As a rule, however, a higher yield potential is also associated with a higher risk of reducing investment capital. Therefore, investors should never spend their money on exaggerated financial speculations, but rather, carefully and with caution. Long-term oriented investments promise higher returns with simultaneously moderate risks. In order to achieve the greatest possible pension, tax savings potential can be used during the payment phase and the purchase, especially in the case of the restricted provision.

Pension planning

Use surplus

The 3a pillar is intended primarily to close the gap in income resulting from the fact that payments from the first two pillars do not meet the previous level of income. Employees should, therefore, clearly determine which pension capital you want to achieve, at least in order to be able to shape your pension age in accordance with your requirements. Anything higher than this minimum limit can be used for risk-proof investments that can bring a higher return.

The possible investment products for the 3a pillar cover a wide range of investment products on the market. Beneficiaries can invest in classic savings products as well as in bonds, equities or insurance products. There are also products combining classic savings plans with equity funds to choose from. In the process, the beneficiary continually pays for a long-term pension account. Part of the capital is invested in funds that promise higher returns, particularly in the long term.

Pension benefits through fund-linked insurance

Due to the ongoing low-interest rate, the mixed life insurance currently offers only a small return on maturity. Fund-linked life insurance combines classic life insurance with the potentials of the stock market. In this case, a guaranteed capital is generally insured and an overlying credit is formed. This is to invest in funds with better prospects for returns. The insurer continually weighs the investment relationship according to the amounts paid, the price trends and the possible costs.

Reduce tax burden through intelligent precautionary measures

In particular, the 3a pillar offers the opportunity to significantly reduce the tax burden. Amounts that you deposit into an account of the tied pension can be deducted from the taxable income up to a fixed maximum amount. In doing so, legislation is different between those who deposit into the 2nd pillar and those who do not. The second group is subject to a substantially higher maximum amount. The Federal Social Insurance Office restates the limits every year. Here, you can get more information about the 3a pillar and the maximum amount.

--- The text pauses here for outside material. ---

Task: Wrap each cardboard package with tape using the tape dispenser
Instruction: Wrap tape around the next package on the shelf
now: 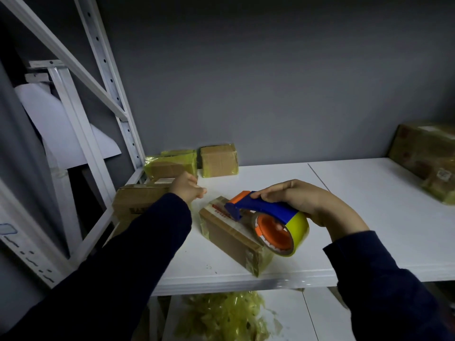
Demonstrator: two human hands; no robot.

Through the intelligent planning of the 3a pillar pension accounts, the tax burden can be reduced during the procurement process, thus increasing the pension. Anyone who opens up multiple accounts in the 3rd pillar can post this in time. This prevents the disbursed amount from being excessively high within one year, which means that the tax burden due to the progression increases disproportionately. Here, you can get detailed information on the payment in the 3a pillar.

MoneyPark advisors will work with you to create a balanced pension plan that keeps you in balance with your return and risk. In doing so, we take account of the private and professional circumstances and show the range of possibilities to create a real pension benefit for you.